Atmospheric dust preserved in loess, marine sediments, and ice cores provides valuable insight to past climates of the Cenozoic and especially Pleistocene, but remains little studied for Earth’s deep-time records. Dust and loess deposits are widespread and increasingly recognized and studied in the late Paleozoic record of equatorial Pangaea, but less so for extratropical regions. In a recent study, we used the silicate mineral fraction of carbonate facies as a proxy for eolian dust contributions to the Central Persian Terrain (CPT) along the northeastern margin of Gondwana at ~30o S, and study aspects of this record to reconstruct atmospheric dust loading and dust provenance for parts of the Permo-Carboniferous of this region. The CPT hosted a cyclic succession of warm-water, shallow-marine carbonates from the Middle Pennsylvanian (Carboniferous) to the earliest Permian, and our dataset includes two ~25 m sections from the Moscovian and Asselian, sampled at 20 cm intervals. Bounding surfaces between successive cycles (high-frequency sequences) are recognized by either abrupt basinward shifts in facies, or subtle exposure features; these high-frequency sequences range from 1 – 5 m thickness and are interpreted to record glacioeustatic variations. Time series analysis of the silicate mineral fraction through the studied interval supports the hypothesis of orbital forcing. Dust deposition increased during glacial to relative interglacial periods, with fine dust increasing ~9 fold and coarse dust increasing ~26 fold (Fig. 1). This bimodal distribution may indicate multiple sources—an interpretation consistent with highly variable Strontium isotope values. The most likely sources are within the Arabian–Nubian Shield, with sources shifting between Arabia and Ethiopia during different phases. Dust flux increased during glacials, possibly reflecting glacial gustiness, with provenance changes driven by glacial-interglacial shifts in circulation (Sardar Abadi et al., 2021).

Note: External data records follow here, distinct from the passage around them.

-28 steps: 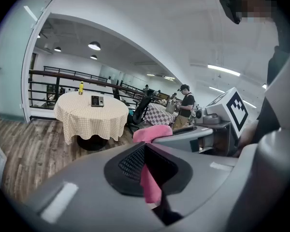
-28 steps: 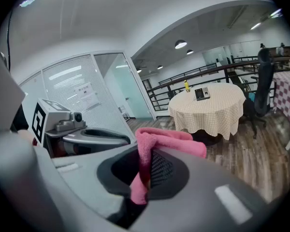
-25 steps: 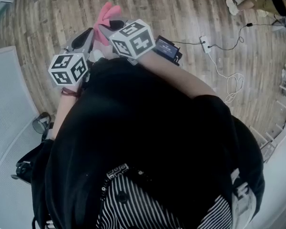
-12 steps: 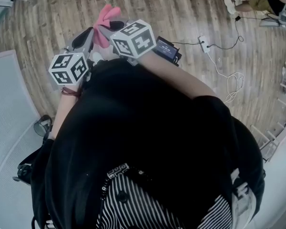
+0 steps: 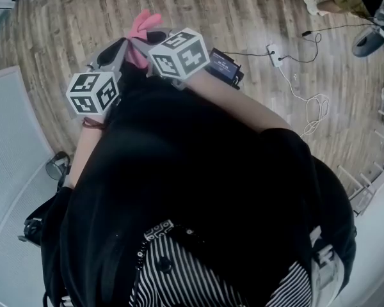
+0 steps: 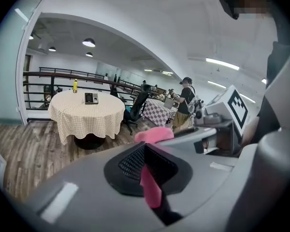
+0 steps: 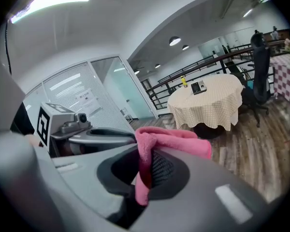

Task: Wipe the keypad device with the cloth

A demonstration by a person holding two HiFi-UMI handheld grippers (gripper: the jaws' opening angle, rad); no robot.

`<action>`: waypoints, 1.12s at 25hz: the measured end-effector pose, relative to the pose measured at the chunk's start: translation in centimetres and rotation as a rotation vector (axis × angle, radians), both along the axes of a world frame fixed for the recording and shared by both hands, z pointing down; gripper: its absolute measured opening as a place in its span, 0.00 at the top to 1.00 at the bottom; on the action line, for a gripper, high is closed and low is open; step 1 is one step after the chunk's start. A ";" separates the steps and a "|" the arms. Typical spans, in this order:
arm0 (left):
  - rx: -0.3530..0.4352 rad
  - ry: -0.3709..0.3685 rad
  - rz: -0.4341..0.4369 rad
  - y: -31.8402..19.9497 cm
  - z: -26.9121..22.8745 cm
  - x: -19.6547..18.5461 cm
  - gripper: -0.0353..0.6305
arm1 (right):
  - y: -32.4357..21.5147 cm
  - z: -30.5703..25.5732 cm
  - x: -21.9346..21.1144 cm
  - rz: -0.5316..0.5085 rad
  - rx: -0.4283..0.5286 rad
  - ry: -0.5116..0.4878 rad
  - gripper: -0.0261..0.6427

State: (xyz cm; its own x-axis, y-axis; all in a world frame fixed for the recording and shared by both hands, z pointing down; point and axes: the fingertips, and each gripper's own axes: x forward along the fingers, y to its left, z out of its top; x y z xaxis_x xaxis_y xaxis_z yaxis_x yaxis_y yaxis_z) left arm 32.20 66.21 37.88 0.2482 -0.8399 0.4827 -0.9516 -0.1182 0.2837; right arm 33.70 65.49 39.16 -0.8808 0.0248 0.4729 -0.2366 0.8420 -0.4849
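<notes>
Standing well apart from the round surface [image 6: 87,120] carrying the keypad device [image 6: 91,98], the person holds the left gripper [image 6: 151,178] and right gripper [image 7: 144,175] jaws clamped on the cloth [image 7: 171,140], probably to carry it over.

Cloth [image 7: 171,140]: pink, pinched in both sets of jaws. Left gripper [image 6: 150,170] and right gripper [image 7: 144,173]: grey shells, black mesh-pattern pads [image 6: 130,161]. Marker cubes [image 5: 178,52]: white with black square patterns. Ahead of the left gripper, tablecloth [image 6: 87,117]: cream, fine check. On it, keypad device [image 6: 91,98] dark grey, bottle [image 6: 75,85] yellow. Right of the right gripper's jaws, second tablecloth [image 7: 286,76]: red-and-white check. Floor [image 5: 243,11]: grey-brown wood planks. Behind the grippers, person's top [image 5: 198,171] black, garment [image 5: 179,280] below it black-and-white stripes.
</notes>
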 end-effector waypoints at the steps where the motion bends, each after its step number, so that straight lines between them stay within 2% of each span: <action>1: 0.006 0.006 -0.015 -0.9 -0.3 0.0 0.95 | -0.6 0.0 0.4 0.002 -0.001 0.000 0.92; 6: 0.026 -0.020 -0.021 -7.1 -1.3 -0.8 0.95 | -7.0 -0.8 0.5 0.066 0.009 -0.005 0.92; 12: 0.039 -0.026 0.119 -10.6 -1.8 1.1 0.95 | -11.4 -0.3 3.4 0.235 0.013 0.059 0.92; 15: 0.031 -0.024 0.147 -12.7 -1.4 0.7 0.95 | -13.6 -0.6 3.4 0.283 0.032 0.055 0.92; 20: 0.033 -0.016 0.160 -17.0 -1.1 -2.7 0.95 | -17.8 -0.7 0.7 0.326 0.028 0.052 0.92; 28: 0.024 -0.013 0.175 -23.9 -1.3 -11.3 0.95 | -22.9 0.6 -7.7 0.322 -0.008 0.111 0.92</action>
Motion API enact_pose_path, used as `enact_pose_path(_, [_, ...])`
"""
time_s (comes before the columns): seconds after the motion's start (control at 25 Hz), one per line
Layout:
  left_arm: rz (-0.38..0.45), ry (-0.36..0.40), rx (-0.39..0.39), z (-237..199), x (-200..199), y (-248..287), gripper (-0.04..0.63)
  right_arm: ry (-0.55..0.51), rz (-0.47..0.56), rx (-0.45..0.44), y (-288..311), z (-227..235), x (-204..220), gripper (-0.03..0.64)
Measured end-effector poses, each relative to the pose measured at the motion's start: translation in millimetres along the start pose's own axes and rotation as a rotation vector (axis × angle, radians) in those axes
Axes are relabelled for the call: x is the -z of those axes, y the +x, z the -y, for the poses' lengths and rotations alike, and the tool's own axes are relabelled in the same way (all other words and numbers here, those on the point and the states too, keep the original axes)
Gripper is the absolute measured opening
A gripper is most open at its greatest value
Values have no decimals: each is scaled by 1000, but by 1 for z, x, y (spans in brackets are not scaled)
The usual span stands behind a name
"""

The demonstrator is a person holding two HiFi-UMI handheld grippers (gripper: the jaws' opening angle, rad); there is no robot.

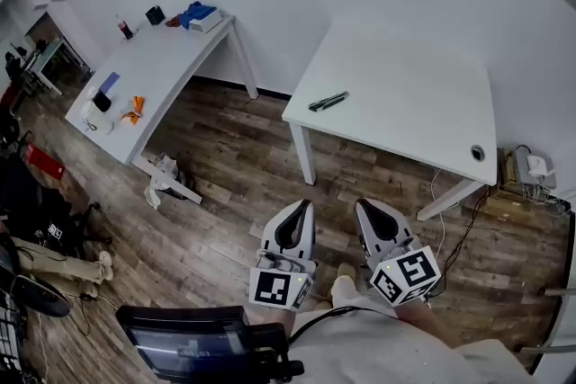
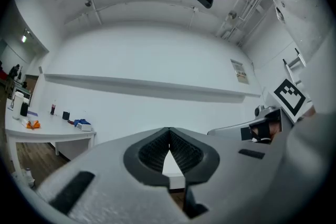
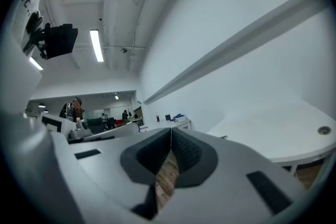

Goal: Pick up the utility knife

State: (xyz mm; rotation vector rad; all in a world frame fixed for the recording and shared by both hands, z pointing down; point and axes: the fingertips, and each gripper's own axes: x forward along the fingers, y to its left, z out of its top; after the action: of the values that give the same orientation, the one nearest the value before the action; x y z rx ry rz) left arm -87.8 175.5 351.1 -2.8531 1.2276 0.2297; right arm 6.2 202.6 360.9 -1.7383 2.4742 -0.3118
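You hold the left gripper (image 1: 303, 205) and right gripper (image 1: 363, 205) with jaws closed tight and empty, the utility knife (image 1: 328, 102) lying at twelve o'clock on the white table (image 1: 414, 94).

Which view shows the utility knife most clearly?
The head view: the utility knife lies whole on the white table, seen from above. The right gripper view shows only a dark speck there, perhaps the knife. The left gripper view does not show it.
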Motion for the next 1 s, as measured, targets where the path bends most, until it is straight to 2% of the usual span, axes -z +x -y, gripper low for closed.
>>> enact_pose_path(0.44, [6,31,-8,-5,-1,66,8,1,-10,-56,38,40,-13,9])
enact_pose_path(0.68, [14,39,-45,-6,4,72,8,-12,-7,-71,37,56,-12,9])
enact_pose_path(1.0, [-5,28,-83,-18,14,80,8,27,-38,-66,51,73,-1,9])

The importance of dust as a source of iron (Fe) for marine primary production in modern oceans is well studied but remains poorly explored for deep time. Vast dust deposits are well recognized from the late Paleozoic, and provisionally implicated to drive biotic production through iron fertilization. We document dust impacts on marine primary productivity in Moscovian (Middle Pennsylvanian, ~307 Ma) and Asselian (Lower Permian, ~295 Ma) carbonate strata from peri-Gondwanan terranes of Iran, at southern mid paleo-latitudes. Interestingly, the fossil community composition of both intervals shifted with bioavailable Iron content (highly reactive iron (FeHR) / total iron (FeT)) in samples as shown by significant correlations between PCoA axis scores and FeHR/FeT (Fig. 2). The results demonstrate that highly reactive Fe borne by dust enhanced microbial and cyanobacterial growth (Fig. 3), thus promoting carbonate precipitation and increasing marine Corg burial. Consequently, dust likely stimulated both organic and inorganic carbon cycling, helping to maintain low pCO2 even as terrestrial repositories for organic carbon (peat/coal) diminished from the Carboniferous through Permian times (Soreghan et al., 2019).
References
Sardar Abadi, M., Soreghan, G.S., Hinnov, L., Heavens, N.G., Gleason, J.D. (2021). Atmospheric dust flux in northeastern Gondwana during the peak of the late Paleozoic ice age. Bulletin, 133(5-6), 992-1006.
Sardar Abadi, M., Owens, J.D., Liu, X., Them, T.R., Cui, X., Heavens, N.G., Soreghan, G.S. (2020). Atmospheric dust stimulated marine primary productivity during Earth’s penultimate icehouse. Geology, 48(3), 247–251.
Soreghan, G.S., Soreghan, M., and Heavens, N.G., 2019, Explosive volcanism as a key driver of the late Paleozoic ice age: Geology, 47(7), 600–604.
Sur, S., Owens, J.D., Soreghan, G.S., Lyons, T.W., Raiswell, R., Heavens, N.G., Mahowald, N.M. (2015). Extreme eolian delivery of reactive iron to late Paleozoic icehouse seas. Geology, 43(12), 1099–1102.